El silencio de la Ciudad Blanca

 
Ya queda muy lejano el año 1995, cuando Daniel Calparsoro mostró que otros caminos eran posibles en el cine español. "Salto al vacío", su primera película, supuso un colosal puñetazo al cine oficial, una película fuera de norma que hacía de la visceralidad una figura de estilo y que retrataba una durísima realidad vital y social con un asombroso coraje cinematográfico. Calparsoro continuó dando muestras de energía fílmica en obras como "Pasajes", "A ciegas" y "Asfalto". Sin embargo, en el nuevo siglo su carrera ha virado hacia una suerte de cine de género en el que se ha asentado a conciencia. Son películas más convencionales, en las que muestra su ímpetu narrativo, pero instaladas en un ánimo mucho menos temerario. Y parece sentirse cómodo, porque incluso ha rodado obras en las que no ha participado como guionista: "Invasor", la estupenda "Cien años de perdón" y, ahora, este thriller que adapta el 'best seller' de Eva García Sáenz de Urturi.

Sí, se echa de menos al Calparsoro de los años noventa. Pero no se intuye que esté interesado en regresar, de modo que habrá que aceptar su papel de cineasta instalado en películas más o menos comerciales, más o menos personales. Y no será "El silencio de la ciudad blanca" la película que cambie las cosas: certifica que, por mucho que lo deseemos, el Calparsoro de los años noventa no va a volver.



En 2016, la novela de Sáenz de Urturi agitó un tanto el panorama de la literatura comercial española, siempre ávida de encontrar nuevos superventas; también triunfaron posteriormente "Los ritos del agua" y "Los señores del tiempo", las dos obras que daban forma a la trilogía dedicada al policía Unai López de Ayala, alias Kraken, experto de la Ertzaina en Vitoria en perfiles de asesinos múltiples. En esta primera entrega, se enfrenta con un crimen que reproduce otros asesinatos terribles cometidos en la ciudad veinte años atrás. El problema es que su responsable está ahora en la cárcel, con lo que estos han de ser obra de un imitador o de un sujeto que reciba instrucciones del reo que permanece encerrado y que siempre defendió su inocencia. Los cadáveres de dos veinteañeros descubiertos en la cripta de la Catedral Vieja vitoriana desencadenarán la trama.

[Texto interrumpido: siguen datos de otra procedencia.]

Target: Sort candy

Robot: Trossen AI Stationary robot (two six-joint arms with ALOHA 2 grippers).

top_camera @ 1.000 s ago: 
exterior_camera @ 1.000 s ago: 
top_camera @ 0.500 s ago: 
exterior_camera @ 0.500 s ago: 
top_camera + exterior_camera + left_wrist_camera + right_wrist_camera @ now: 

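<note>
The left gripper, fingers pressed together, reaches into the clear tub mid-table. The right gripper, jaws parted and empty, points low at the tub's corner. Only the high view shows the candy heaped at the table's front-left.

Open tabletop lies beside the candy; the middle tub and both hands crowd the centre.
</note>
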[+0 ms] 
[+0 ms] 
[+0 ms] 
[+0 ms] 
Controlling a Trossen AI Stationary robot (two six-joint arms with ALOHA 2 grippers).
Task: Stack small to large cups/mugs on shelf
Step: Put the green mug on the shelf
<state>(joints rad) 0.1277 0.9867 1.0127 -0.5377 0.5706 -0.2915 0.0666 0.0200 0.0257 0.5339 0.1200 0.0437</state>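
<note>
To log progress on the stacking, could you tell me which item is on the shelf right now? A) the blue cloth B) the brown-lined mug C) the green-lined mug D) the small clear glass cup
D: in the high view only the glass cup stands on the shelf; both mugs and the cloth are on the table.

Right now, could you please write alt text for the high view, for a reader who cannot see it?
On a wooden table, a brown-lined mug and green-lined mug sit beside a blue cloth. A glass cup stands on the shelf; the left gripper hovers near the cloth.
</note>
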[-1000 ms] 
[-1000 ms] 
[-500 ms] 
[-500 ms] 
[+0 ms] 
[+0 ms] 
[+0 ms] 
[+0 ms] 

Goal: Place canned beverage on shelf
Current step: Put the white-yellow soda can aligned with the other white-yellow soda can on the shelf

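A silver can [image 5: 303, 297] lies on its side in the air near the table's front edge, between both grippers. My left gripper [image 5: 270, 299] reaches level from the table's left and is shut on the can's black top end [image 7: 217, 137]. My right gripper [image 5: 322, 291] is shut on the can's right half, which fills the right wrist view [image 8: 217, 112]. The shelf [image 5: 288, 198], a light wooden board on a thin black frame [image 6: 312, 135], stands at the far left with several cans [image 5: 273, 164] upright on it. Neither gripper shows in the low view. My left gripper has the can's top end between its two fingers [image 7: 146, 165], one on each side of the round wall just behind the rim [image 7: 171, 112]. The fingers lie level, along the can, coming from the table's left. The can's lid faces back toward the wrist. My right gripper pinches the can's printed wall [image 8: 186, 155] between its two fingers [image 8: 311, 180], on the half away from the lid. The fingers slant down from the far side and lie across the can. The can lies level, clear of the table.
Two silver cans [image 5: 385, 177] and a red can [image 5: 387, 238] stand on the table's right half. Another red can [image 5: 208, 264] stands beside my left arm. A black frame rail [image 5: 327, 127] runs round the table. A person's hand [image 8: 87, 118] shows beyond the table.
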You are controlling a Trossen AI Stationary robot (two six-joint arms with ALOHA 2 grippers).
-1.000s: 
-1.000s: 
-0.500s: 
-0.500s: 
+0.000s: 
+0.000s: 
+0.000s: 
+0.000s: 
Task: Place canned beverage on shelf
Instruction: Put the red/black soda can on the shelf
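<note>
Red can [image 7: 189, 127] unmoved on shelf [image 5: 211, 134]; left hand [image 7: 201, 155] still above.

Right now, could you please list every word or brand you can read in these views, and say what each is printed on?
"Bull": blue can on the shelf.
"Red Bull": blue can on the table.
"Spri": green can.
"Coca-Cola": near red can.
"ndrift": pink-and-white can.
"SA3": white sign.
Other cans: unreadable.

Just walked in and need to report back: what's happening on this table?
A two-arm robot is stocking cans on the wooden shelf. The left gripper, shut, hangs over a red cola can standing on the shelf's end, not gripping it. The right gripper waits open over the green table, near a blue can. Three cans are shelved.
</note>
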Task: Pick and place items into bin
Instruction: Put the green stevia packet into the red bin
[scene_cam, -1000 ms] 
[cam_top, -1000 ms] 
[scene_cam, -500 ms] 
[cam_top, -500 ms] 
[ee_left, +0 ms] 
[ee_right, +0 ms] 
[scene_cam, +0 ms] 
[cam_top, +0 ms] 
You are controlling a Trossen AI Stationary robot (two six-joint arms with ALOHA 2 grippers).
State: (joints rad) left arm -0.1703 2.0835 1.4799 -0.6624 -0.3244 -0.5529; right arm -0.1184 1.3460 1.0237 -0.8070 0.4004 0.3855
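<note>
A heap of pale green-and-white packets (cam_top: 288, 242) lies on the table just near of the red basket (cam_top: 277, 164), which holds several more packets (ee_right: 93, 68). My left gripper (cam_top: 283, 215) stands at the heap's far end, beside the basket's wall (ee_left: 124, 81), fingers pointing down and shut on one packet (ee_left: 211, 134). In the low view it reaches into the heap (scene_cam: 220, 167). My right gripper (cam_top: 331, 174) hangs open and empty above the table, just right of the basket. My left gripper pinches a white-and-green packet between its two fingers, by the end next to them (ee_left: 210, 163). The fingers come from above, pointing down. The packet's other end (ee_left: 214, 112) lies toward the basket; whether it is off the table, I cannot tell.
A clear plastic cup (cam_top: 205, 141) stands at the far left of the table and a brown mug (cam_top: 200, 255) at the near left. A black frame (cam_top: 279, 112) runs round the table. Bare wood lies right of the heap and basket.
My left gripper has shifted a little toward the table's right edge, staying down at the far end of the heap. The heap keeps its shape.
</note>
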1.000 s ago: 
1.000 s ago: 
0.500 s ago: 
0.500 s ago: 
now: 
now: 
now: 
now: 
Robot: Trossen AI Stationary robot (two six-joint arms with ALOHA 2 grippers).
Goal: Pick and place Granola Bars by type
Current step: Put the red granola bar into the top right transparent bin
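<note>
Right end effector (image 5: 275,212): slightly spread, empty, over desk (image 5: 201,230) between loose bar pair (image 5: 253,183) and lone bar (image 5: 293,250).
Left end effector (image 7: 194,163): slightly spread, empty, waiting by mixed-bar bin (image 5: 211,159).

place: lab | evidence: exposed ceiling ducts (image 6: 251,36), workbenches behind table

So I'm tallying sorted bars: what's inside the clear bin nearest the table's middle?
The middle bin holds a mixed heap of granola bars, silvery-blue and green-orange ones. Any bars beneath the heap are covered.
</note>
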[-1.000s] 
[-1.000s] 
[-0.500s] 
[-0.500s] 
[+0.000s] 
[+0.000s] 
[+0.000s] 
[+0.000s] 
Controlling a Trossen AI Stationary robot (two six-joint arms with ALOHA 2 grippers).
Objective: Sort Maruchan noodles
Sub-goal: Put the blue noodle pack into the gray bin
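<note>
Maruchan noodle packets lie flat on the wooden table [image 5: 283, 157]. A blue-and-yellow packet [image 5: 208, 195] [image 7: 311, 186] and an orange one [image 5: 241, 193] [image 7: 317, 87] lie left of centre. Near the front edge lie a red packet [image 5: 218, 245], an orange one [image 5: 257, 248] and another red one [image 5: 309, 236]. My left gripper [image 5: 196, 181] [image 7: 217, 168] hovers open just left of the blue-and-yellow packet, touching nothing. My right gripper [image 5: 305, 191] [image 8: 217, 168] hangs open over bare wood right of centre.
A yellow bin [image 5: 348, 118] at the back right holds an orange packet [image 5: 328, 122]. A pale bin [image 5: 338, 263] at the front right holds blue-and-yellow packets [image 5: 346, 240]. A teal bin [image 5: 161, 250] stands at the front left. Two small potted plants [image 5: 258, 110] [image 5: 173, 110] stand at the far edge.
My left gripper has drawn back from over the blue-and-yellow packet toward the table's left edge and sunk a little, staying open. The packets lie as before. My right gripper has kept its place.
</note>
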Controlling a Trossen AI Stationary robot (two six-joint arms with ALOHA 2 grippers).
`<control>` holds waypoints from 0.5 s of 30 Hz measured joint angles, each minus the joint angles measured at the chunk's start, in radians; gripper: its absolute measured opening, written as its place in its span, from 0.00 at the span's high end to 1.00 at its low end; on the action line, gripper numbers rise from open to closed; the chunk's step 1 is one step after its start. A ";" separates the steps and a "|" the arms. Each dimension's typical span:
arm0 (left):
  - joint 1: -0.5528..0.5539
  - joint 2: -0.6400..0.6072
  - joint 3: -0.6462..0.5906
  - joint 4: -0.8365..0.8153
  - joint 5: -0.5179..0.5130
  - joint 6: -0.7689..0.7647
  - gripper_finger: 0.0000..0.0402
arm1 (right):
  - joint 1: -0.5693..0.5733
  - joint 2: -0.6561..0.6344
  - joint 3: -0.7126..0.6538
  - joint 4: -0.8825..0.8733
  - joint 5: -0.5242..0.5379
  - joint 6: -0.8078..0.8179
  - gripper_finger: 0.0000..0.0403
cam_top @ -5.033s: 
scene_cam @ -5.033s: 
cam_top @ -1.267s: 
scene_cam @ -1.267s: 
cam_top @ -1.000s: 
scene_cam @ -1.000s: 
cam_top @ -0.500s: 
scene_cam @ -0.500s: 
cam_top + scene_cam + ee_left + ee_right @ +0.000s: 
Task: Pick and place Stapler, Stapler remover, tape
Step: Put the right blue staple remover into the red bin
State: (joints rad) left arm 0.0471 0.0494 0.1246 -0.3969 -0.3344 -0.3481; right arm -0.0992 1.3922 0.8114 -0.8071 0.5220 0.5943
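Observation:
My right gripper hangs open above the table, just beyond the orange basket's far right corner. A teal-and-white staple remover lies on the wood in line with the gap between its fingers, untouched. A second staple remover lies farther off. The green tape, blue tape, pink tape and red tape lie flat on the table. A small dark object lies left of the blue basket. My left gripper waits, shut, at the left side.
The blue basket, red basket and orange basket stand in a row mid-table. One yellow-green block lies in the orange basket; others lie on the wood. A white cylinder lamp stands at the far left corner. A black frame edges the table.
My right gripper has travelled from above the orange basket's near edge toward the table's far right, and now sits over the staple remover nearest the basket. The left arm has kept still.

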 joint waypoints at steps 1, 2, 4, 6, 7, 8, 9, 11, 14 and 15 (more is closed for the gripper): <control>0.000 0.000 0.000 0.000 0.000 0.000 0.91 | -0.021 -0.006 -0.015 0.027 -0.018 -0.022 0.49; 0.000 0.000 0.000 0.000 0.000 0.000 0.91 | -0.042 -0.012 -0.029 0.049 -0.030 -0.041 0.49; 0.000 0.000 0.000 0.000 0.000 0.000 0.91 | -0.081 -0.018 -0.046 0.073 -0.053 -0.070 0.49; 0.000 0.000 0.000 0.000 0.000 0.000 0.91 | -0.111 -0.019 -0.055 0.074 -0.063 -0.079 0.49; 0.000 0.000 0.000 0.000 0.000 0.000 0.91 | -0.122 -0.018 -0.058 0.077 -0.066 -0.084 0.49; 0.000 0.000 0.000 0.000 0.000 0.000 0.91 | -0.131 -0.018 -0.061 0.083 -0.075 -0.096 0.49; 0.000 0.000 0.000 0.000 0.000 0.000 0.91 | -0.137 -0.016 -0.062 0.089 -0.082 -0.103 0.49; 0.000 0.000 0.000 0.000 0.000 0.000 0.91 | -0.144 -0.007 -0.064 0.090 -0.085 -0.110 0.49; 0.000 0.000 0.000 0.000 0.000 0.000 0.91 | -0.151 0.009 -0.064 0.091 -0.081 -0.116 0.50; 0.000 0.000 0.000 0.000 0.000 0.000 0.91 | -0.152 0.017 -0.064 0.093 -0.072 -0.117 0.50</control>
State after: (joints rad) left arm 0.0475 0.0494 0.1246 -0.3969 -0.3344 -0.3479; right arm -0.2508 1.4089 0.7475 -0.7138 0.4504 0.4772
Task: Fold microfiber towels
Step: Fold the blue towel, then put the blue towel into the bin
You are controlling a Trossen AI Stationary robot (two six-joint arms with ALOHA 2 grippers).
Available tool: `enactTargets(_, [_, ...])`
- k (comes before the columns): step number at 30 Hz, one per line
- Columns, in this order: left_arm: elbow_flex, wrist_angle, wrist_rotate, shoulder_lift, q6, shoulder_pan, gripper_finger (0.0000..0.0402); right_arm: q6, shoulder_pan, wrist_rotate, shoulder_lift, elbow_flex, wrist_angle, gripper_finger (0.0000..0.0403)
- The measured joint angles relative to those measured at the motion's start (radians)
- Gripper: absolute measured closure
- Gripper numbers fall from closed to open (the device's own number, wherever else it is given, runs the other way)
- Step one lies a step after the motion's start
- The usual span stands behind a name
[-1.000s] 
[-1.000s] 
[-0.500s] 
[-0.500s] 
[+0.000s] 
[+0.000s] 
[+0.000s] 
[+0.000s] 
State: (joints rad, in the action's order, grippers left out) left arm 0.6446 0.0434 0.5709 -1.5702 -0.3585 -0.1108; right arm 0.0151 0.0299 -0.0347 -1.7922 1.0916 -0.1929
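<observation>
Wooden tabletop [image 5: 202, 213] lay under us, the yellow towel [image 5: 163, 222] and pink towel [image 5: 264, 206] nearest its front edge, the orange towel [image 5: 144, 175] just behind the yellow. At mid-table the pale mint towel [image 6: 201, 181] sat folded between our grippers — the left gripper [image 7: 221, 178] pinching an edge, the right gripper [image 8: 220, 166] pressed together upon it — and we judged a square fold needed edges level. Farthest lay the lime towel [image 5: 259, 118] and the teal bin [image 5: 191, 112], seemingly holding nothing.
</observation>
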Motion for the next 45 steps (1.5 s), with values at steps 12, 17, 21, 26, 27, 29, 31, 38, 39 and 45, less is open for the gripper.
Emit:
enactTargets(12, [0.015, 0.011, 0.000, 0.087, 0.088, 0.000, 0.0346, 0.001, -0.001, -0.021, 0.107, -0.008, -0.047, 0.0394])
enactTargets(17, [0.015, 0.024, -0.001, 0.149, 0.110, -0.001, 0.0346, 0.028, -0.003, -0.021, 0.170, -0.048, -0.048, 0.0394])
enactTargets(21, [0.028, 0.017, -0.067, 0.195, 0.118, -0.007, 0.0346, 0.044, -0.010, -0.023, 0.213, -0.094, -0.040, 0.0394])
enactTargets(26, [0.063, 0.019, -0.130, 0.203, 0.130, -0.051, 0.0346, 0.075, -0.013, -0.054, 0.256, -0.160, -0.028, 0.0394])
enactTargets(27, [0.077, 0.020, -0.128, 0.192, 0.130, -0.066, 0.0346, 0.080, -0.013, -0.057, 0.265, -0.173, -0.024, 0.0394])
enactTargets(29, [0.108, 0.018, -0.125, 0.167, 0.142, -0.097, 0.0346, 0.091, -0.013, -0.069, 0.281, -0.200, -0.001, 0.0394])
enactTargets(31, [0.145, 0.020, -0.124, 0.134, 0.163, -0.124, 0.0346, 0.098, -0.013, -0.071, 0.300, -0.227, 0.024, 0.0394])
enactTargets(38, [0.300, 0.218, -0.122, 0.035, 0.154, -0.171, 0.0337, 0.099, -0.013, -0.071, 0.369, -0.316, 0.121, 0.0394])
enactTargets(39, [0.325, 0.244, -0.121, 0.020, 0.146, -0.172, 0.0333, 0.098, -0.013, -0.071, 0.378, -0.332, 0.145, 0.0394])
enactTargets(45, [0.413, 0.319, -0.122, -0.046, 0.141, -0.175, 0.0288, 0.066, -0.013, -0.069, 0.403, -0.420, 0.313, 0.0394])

Fue precisamente el retrato de la capital de Álava un elemento fundamental a la hora de abastecer de personalidad a la novela original. Un ingrediente que, sin embargo, carece de peso, de presencia y de protagonismo en la película, por más que se muestran, y mucho, sus calles y sus fiestas. Por ahí comienza la larga lista de quejas que uno puede verter sobre "El silencio de la ciudad blanca", para continuar con la escasa entidad de sus personajes, los hilos sueltos de la trama, lo inverosímil de muchas de sus secuencias (los vaivenes del juego del gato y el ratón que establece el asesino con Kraken exasperan al más templado) y la falta de densidad de su puesta en escena.



Ayuda muy poco, desde el guion, el débil retrato de los personajes, difuminados unos, anodinos otros, inconcebibles la mayoría. Ni Javier Rey insufla energía a su Kraken (un sujeto tan brillante como obsesivo que arrastra un terrible trauma personal y que debería seducir y absorber al espectador), ni Belén Rueda se acomoda a su borroso personaje de inspectora jefe con un pasado doloroso. Únicamente Manolo Solo, actor que engrandece cualquier fotograma en el que esté presente, aporta eficiencia a su sórdido personaje. Y tampoco funciona la renuncia de la película a las secuencias de acción, que se resumen en tres persecuciones a pie (en las que Kraken, pese a su constante práctica del footing nocturno, parece ser más lento que cualquiera de los escasamente atléticos perseguidos), una apuesta por la sobriedad que juega en su contra y ralentiza aún más la previsible acción.

 Por descontado, Calparsoro sigue siendo un buen director. De hecho, los escasos grandes momentos de "El silencio de la ciudad blanca" llegan de su mano, de su habilidad para mover a los intérpretes dentro del encuadre, de su talento para crear algún que otro movimiento de cámara inquietante, de su habilidad para cortar o extender las secuencias en el momento preciso. Pero se echa en falta una mayor presencia de su mirada, se echa de menos que se deje ver. Este es un Calparsoro a medio gas.